The late and great Australian costume designer Norma Moriceau, who died last August, was honoured during the “In Memoriam” segment. Moriceau’s penchant for out there tribal wear reached a high water mark in the 80s with the post-punk, post-apocalytpic wardrobe of Mad Max 2 (released in the US as The Road Warrior) and Mad Max Beyond Thunderdome. Her work in these films was outrageous and inimitable: somewhere between expressionist and sex shop.

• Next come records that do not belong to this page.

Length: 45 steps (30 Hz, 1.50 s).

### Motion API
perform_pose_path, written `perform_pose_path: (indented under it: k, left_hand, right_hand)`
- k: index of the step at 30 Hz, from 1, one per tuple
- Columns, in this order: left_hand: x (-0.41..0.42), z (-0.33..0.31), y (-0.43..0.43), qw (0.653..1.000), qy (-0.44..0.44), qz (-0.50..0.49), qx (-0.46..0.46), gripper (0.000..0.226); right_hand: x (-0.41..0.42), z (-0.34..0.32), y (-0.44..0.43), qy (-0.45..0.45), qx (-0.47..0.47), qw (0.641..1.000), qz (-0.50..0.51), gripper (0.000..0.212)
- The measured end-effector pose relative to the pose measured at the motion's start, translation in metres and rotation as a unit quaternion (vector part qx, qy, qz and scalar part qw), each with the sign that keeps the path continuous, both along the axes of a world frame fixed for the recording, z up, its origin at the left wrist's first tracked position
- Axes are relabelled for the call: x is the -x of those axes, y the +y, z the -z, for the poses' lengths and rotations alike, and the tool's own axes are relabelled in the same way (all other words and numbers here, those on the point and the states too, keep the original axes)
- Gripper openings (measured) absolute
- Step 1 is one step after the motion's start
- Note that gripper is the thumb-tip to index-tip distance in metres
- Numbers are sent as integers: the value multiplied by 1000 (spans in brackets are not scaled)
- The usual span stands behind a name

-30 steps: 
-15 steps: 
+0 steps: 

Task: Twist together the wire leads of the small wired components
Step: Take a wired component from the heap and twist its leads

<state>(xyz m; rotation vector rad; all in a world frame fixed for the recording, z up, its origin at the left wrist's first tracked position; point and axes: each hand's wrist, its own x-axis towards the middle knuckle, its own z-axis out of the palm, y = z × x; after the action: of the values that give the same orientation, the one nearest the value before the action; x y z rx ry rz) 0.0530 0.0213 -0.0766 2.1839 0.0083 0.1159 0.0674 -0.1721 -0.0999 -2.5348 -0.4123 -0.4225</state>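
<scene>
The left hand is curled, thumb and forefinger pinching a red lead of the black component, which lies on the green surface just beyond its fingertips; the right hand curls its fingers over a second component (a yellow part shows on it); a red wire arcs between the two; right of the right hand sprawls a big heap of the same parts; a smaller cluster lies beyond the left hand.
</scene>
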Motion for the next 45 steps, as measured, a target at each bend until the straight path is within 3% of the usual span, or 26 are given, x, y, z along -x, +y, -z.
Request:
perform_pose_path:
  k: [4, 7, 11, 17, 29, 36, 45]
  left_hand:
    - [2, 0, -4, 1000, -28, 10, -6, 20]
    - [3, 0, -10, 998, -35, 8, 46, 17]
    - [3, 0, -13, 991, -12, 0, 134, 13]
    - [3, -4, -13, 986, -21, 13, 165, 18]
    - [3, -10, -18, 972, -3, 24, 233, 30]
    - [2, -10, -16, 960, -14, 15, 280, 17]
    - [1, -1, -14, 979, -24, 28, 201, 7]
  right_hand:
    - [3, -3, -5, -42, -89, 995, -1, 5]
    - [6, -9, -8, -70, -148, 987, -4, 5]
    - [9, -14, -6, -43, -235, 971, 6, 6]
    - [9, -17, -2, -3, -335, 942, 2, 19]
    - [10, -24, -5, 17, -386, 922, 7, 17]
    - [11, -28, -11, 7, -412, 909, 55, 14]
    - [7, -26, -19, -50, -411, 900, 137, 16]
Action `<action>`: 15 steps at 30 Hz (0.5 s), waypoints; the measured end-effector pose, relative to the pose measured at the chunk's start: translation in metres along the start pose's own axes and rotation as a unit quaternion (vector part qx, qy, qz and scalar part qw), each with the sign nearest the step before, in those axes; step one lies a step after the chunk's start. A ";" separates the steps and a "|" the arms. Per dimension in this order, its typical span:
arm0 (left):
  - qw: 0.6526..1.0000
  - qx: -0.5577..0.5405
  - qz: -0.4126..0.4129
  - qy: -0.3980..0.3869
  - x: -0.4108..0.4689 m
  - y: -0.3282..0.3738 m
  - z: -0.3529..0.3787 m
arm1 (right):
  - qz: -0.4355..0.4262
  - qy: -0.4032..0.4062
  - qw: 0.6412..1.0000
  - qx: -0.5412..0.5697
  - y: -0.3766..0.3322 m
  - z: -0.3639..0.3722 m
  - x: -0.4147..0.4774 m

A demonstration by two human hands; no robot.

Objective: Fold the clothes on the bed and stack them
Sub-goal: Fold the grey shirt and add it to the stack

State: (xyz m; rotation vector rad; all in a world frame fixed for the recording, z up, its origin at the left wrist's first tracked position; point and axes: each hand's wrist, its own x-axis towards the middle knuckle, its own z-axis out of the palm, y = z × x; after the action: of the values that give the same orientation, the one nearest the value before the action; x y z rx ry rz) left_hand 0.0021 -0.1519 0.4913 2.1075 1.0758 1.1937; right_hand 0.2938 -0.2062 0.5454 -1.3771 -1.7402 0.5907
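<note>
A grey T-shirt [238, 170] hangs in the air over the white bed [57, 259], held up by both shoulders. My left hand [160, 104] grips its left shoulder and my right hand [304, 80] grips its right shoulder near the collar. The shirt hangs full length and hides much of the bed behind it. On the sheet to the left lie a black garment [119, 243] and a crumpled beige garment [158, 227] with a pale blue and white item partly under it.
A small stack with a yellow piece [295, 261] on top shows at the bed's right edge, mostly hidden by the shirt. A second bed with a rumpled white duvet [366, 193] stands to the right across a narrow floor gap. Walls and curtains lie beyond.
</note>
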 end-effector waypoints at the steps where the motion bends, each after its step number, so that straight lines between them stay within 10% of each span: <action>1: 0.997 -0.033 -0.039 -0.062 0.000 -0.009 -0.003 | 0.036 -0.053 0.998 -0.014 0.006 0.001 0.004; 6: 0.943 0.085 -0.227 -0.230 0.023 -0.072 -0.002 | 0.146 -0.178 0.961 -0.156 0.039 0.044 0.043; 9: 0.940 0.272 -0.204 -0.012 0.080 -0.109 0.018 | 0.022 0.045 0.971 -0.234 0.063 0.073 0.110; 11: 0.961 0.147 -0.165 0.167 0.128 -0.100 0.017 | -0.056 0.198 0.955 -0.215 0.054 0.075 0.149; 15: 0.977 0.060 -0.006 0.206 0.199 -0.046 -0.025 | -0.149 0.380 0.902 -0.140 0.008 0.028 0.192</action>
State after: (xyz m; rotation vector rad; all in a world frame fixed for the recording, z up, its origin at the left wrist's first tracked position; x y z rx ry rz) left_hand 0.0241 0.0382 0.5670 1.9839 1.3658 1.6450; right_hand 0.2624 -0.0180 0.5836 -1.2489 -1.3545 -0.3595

Tanna didn’t win best foreign language film (losing to director Asghar Farhadi’s The Salesman) but the journey from Australia to a remote South Pacific island to the Dolby theatre in Hollywood has been a remarkable one for co-directors Bentley Dean and Martin Butler, and their cast of first-time actors. These actors – so vibrant, so charismatic – belong to the Yakel tribe, one of the South Pacific’s last traditional communities.
Not only had they never acted before, they had never seen a movie, let alone walked a red carpet. But the Yakel people were there, looking wonderful, in beautiful and culturally significant dress: a far cry from the tuxedo and gown-wearing, botox-injecting, eyebrow-manicuring crowd around them.
Host Jimmy Kimmel may have delivered an embarrassing gaffe, describing them on Twitter as “the Moana dancers”. But, not to be upstaged, Faye Dunaway and Warren Beatty went above and beyond in outdoing Kimmel, delivering possibly the greatest blunder in the history of the event. By now we all know what that is.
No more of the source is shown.